There is something for everyone in “Sustainable Urbanism – Urban Design With Nature,” the new book by Doug Farr that tackles exactly what the title implies. Backed by an impressive range of research, tables, charts, it is a comprehensive look at how to make our development pattern more sustainable.
Farr is the founder of Farr Associates, a Chicago-based planning and architecture firm whose work is notable for its dedication to sustainability. The book is rooted in his firm’s decision to renovate their offices pilot project for the United States Green Building Council’s (USGBC) Leadrship in Energy and Enviornmental Design (LEED) standards for commercial space. He was struck that the LEED rating system gave very little credit for location, despite the fact that his office was literally steps from the “el” and commuter rail. Certainly more credit should be given to an employer deciding to locate in a place where most, if not all employees could arrive by train or bus.

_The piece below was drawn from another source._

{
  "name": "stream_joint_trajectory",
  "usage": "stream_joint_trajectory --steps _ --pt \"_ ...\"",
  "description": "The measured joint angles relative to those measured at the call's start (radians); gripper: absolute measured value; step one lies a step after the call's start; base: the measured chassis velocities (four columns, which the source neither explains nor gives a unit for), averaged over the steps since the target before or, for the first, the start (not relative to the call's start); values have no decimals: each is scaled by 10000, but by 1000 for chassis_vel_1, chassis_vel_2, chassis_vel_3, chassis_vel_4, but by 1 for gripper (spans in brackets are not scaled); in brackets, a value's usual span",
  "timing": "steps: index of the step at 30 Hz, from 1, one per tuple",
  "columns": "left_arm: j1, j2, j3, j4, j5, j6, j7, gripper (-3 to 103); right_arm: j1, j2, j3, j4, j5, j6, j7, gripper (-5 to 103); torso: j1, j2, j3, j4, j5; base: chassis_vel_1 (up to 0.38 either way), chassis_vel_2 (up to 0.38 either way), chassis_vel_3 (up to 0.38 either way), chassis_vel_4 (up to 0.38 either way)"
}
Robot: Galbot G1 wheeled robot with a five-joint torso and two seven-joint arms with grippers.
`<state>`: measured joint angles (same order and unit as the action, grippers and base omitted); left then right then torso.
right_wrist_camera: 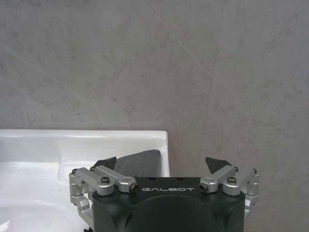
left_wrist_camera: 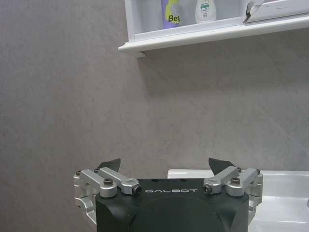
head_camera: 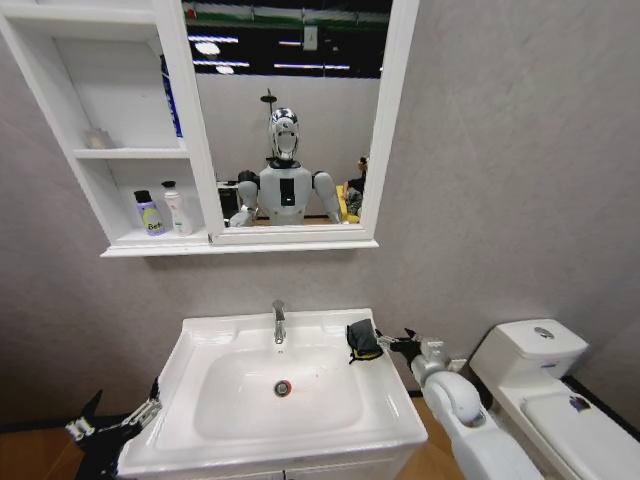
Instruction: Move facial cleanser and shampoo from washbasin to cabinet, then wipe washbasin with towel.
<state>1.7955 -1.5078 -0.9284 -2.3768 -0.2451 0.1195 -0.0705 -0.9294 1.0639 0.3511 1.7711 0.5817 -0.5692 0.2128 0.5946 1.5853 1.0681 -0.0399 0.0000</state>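
The washbasin [head_camera: 380,410] is white, with a chrome tap [head_camera: 279,322] and a metal drain [head_camera: 283,387]. The dark towel [head_camera: 363,340] lies crumpled on its back right rim. My right gripper [head_camera: 398,345] hovers open just right of the towel [right_wrist_camera: 139,162], which sits by one finger of that gripper [right_wrist_camera: 161,164]. My left gripper [head_camera: 120,402] hangs open off the basin's front left corner [left_wrist_camera: 164,165]. On the cabinet's [head_camera: 120,152] bottom shelf stand a lilac bottle with a dark cap [head_camera: 149,214] and a white bottle [head_camera: 177,208]. I cannot tell which is the facial cleanser and which the shampoo.
A white-framed mirror [head_camera: 385,120] adjoins the cabinet and reflects the robot. A white toilet [head_camera: 545,385] stands close to the basin's right, beside my right arm. A grey wall lies behind everything. A small pale object [head_camera: 98,139] rests on the cabinet's middle shelf.
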Motion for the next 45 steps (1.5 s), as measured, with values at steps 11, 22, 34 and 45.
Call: stream_joint_trajectory --steps 11,22,34,45 --pt "0 0 -1 -1 1 -1 -1 100 2146 104 -2121 -1072 1727 -1725 2505 100 0 0 -1 1 -1 0 0 0 0" --pt "1 0 -1 -1 0 -1 -1 100 2777 213 -2795 -2009 2077 -1728 2967 100 1 1 -1 -1 0 0 0 0 0" --pt "1 0 -1 -1 0 -1 -1 100 2923 366 -2945 -2555 2024 -1691 2791 90 0 1 -1 -2 0 0 0 0 0" --pt "1 0 -1 -1 0 -1 -1 100 2970 470 -2977 -2806 1860 -1674 2706 82 0 1 -1 -1 0 0 0 0 0"
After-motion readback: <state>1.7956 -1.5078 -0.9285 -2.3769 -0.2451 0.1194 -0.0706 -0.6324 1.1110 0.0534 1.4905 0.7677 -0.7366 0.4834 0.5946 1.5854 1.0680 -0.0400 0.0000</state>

Farr’s effort to lead the committee to create the LEED for Neighborhood Development program is the outcome of that process. LEED-ND is currently being piloted and rewards development for green buildings but also green location. His book in many ways reflects the vast array of knowledge and research that went in to the LEED-ND process so far.
In Sustainable Urbanism, Farr manages to throw in everything but the kitchen sink, including a discussion of a sustainable way to process wastewater that drains out of that kitchen sink. That is the point – there is something for everyone here. Many of you will be familiar with the urban transect and the diagram for a complete neighborhood. But Farr manages to include a discussion about buying local, food production and neighborhood-scale wastewater treatment.

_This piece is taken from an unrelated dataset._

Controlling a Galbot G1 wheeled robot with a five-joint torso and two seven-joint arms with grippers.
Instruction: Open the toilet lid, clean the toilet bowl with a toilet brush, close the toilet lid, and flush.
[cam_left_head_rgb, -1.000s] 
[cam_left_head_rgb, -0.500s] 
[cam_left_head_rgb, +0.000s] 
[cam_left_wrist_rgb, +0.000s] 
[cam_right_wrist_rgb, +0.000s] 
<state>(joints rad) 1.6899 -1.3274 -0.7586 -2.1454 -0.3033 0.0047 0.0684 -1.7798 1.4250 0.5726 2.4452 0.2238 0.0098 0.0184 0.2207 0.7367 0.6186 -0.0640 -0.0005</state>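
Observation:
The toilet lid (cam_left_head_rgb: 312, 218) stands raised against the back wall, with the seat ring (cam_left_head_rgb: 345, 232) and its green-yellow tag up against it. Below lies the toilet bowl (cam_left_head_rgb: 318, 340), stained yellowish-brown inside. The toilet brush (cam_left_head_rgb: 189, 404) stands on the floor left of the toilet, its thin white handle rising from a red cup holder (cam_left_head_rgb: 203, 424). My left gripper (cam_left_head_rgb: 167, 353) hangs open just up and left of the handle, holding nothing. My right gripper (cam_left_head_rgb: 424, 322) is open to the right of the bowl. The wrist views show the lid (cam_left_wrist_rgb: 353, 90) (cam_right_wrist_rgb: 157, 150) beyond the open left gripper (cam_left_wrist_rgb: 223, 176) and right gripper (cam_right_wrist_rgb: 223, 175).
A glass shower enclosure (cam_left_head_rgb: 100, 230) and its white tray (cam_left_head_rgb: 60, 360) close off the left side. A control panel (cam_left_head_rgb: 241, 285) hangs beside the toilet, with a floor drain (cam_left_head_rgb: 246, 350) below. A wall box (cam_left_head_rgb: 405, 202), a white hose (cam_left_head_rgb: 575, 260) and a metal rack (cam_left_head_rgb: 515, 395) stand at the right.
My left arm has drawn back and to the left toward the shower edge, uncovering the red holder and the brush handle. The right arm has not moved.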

True to the title of Part Three, Emerging Thresholds of Sustainable Urbanism, practitioners from across the industry can use this book not only as a jumping off point for making their practice sustainable, but also identifying the relationship to other sectors of development. Part Four provides case study examples of developments, most of which are built, that prove how various aspects of sustainable urbanism indeed work. Farr is also not afraid to point out challenges, many of them in case studies, and freely admits that this is hopefully the first of many drafts of this comprehensive look at sustainable development. It may be up to the rest of us to write future editions!